Overcoming fear with faith

In a profession in which “you don’t want to fail, you don’t want to age,” Iannone said her career involves “a lot of fear.” Noting that she had been waiting to work with “Lombardi” director Sanford “Sandy” Robbins for 25 years and that she has known and worked with Ernst (Lombardi) for 20 years, she did not want to fail either one of them.

“I had a great many fears going into this. In many ways, from the first rehearsal this has been a leap of faith. I just had to jump in and say, ‘I’m going to do my best; that’s why they hired me.’ Something about what I do was right. So I can only do my best and hope that’s enough,” she said, adding that her fears were quickly allayed due to the support of “this wonderful group of artisans and craftsmen.” 

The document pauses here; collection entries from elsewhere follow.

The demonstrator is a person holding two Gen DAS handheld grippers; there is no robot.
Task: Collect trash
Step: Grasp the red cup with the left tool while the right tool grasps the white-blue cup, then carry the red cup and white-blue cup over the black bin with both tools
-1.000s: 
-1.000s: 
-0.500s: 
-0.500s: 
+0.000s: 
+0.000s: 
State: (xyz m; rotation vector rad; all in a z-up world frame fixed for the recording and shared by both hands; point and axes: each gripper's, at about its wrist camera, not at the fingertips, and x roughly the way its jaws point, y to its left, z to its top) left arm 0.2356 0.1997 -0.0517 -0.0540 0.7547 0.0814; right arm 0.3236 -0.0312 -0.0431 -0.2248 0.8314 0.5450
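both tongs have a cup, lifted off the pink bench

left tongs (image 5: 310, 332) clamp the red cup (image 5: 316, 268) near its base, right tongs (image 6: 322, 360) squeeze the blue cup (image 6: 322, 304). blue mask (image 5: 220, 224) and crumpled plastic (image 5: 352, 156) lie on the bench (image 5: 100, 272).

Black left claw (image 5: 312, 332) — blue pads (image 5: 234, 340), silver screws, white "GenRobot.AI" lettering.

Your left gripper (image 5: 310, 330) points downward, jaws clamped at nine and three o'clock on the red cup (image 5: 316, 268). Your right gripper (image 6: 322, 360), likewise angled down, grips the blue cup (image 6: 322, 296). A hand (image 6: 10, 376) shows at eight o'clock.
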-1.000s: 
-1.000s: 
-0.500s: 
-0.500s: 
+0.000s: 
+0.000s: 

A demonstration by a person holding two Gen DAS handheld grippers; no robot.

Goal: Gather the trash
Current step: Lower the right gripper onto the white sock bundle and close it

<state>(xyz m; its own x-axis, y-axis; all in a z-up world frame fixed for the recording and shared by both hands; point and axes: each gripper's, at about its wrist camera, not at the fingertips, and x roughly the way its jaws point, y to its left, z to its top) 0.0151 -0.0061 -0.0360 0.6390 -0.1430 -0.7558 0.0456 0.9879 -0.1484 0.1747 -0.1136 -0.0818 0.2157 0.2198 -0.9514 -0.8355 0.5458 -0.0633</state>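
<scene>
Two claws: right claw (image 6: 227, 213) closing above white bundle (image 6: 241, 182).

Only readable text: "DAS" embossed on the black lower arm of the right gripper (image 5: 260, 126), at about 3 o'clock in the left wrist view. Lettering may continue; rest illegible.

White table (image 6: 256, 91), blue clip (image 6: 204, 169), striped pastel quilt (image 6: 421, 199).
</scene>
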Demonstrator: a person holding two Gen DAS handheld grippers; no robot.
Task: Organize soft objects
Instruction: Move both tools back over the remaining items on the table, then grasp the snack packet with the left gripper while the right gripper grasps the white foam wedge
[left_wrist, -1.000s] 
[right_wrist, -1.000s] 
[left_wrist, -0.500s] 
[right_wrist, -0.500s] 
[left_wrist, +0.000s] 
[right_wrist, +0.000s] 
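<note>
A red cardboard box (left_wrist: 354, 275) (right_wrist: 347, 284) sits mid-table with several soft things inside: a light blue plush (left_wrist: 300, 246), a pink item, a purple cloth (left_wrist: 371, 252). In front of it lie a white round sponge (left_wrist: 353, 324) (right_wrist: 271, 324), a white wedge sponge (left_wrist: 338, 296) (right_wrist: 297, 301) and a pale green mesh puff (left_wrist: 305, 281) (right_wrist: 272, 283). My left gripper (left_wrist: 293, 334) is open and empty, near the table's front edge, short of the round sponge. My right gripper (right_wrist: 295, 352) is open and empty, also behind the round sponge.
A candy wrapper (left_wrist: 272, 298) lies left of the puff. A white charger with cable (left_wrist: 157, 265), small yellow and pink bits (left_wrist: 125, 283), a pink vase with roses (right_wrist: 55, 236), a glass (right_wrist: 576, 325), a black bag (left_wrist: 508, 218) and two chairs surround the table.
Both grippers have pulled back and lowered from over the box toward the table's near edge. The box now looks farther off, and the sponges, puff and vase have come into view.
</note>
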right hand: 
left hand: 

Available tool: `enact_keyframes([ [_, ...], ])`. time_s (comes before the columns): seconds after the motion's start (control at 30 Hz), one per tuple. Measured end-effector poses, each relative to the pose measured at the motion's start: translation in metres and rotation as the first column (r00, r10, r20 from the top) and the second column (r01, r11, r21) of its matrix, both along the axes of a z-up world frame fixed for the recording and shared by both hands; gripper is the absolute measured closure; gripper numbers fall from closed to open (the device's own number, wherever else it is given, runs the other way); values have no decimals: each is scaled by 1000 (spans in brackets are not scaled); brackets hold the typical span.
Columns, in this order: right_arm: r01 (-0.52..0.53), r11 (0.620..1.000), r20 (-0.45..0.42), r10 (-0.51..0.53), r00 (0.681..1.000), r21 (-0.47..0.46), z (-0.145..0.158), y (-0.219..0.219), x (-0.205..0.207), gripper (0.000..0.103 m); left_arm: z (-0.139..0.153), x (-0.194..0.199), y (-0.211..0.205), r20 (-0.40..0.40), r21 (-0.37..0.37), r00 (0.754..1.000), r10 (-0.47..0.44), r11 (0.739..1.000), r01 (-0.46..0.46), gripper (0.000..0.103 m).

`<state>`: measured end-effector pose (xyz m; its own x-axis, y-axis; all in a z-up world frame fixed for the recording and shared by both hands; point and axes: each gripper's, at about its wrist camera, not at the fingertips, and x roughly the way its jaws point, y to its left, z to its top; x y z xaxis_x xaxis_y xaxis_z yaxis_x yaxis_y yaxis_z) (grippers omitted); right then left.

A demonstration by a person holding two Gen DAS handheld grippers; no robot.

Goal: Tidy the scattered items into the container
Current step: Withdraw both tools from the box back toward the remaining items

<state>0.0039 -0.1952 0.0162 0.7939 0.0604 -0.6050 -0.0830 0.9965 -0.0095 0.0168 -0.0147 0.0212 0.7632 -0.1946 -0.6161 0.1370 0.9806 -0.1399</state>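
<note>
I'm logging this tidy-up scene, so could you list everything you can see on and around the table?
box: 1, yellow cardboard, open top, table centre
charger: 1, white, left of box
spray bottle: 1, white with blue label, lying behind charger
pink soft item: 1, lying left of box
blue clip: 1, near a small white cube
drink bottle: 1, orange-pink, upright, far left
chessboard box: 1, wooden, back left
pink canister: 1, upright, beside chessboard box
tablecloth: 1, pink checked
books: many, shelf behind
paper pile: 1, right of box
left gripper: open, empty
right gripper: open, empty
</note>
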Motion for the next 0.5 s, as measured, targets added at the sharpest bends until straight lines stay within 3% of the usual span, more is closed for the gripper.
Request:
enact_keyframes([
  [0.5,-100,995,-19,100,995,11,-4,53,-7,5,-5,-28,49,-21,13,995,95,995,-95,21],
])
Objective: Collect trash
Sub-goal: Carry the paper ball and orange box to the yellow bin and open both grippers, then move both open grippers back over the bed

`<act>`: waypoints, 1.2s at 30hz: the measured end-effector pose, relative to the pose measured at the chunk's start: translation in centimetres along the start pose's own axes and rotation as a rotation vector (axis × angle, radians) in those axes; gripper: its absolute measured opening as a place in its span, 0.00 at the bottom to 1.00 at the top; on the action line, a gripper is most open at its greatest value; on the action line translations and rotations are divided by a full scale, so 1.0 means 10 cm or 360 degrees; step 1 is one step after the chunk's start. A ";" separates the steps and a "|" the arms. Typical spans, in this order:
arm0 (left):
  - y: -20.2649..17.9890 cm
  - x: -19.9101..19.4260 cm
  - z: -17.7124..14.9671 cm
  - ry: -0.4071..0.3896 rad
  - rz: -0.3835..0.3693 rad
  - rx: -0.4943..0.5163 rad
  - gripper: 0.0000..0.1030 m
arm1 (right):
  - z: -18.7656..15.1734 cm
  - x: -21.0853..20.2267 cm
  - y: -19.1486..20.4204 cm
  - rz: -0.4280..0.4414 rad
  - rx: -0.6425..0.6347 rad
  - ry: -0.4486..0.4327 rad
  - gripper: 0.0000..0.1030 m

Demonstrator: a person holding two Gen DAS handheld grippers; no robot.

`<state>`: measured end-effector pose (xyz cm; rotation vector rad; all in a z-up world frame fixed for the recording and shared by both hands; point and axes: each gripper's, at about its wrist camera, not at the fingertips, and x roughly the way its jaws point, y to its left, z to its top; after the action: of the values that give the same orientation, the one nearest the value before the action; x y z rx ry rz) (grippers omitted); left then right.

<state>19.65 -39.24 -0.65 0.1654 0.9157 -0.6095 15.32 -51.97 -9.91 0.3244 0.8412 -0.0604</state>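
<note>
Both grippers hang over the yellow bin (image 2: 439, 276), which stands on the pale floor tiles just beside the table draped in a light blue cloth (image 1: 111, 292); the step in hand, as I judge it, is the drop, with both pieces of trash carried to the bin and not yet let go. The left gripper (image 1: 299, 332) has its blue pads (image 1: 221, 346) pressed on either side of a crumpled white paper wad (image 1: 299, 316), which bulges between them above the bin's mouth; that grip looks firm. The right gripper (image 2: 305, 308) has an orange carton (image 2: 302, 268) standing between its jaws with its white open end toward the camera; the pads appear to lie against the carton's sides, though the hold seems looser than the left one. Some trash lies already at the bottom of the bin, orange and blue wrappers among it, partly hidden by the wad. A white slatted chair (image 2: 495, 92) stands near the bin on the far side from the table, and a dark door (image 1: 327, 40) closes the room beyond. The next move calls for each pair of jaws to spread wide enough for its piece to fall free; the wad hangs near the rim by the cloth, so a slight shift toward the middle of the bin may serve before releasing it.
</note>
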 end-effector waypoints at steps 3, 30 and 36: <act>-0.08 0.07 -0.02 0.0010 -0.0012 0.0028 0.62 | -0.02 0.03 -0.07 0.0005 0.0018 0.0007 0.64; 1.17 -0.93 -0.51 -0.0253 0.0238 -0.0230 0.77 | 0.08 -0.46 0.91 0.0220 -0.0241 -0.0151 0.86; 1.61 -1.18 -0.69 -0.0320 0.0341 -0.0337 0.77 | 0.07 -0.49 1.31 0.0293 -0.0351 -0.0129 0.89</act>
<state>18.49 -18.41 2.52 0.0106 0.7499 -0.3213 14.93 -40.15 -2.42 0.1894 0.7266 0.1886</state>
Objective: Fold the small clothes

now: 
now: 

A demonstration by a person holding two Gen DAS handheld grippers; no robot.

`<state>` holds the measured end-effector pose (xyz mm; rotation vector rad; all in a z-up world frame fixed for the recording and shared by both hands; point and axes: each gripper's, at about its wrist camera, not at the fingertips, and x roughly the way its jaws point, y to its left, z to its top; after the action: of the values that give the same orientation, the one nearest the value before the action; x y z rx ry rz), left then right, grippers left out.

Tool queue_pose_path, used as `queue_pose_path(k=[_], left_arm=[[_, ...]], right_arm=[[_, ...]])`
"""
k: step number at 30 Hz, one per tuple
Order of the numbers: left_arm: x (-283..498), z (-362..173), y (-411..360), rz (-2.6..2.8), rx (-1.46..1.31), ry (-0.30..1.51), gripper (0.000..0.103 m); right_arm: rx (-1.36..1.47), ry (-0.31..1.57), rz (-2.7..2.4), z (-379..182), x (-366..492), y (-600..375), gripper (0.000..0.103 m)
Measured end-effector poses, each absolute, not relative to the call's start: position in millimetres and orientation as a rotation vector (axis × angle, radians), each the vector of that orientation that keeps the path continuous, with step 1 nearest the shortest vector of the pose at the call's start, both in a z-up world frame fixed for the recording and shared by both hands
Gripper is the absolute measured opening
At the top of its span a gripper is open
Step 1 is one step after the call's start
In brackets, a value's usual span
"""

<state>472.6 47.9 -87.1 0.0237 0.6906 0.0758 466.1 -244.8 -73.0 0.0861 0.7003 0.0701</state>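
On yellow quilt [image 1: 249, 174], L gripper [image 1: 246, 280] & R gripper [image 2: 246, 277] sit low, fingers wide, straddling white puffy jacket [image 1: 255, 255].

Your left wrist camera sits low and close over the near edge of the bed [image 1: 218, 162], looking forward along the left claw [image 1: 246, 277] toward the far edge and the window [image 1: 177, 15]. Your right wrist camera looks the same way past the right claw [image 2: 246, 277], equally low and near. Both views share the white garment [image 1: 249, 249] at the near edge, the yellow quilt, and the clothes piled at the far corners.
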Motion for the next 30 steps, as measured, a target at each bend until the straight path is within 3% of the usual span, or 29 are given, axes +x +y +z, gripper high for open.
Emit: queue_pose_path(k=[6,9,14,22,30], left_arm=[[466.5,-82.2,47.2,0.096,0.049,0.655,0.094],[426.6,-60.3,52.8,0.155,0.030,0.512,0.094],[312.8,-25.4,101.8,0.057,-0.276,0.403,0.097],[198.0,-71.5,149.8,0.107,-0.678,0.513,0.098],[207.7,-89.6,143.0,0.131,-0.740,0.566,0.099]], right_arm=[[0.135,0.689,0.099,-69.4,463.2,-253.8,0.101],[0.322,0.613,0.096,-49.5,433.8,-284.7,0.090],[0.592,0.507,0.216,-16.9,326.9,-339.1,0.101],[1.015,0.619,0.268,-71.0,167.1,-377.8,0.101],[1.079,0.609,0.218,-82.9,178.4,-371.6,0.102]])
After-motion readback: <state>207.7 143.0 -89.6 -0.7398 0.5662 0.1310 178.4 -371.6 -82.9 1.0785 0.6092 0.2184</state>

While fear is a constant in her profession, Iannone confronts it.

“When you fear, what do you grab onto? You start the day by saying, ‘God, let me do my best. Let me not get distracted. Let me be present where I am. And let me be a vessel,’” she said.

The actress, who earned a bachelor’s in fine arts from Wright State University and a master’s in fine arts from Illinois State at Bloomington-Normal, turns to her faith in times of need.

“Catholicism is a faith for people who need. Christ came to us in a time of need. And said to us when you need me I will be here. But I’m always here and you will always need,” she said. “There isn’t a moment where you won’t need. Even if you think you won’t need, you will. For me, that’s my pillar. For even when I think I don’t need, I do, and then I can come back and go, ‘I just wasn’t aware that’s what’s happening at the time.’”

Despite the risks and the trepidation, Iannone continues to leap. She quotes the 19th century actor Edwin Booth who retired in order to deal with the turmoil his family was experiencing due to the assassination of President Abraham Lincoln, done by his brother, John Wilkes Booth. After eight months of solitude, the actor returned to the stage and explained in an open letter, “This is the only profession for which God has fitted me. This is all I know how to do, and so I must.”

Iannone must, too.

“This is my calling. So I had to jump into this and say whatever my fears are about failing this director, failing this artistic director or my acting partners, whenever I get locked in like that, I have to say, ‘That’s denying my gift.’”

She added, “So I must leap, just leap, and trust that the gifts will sustain me.”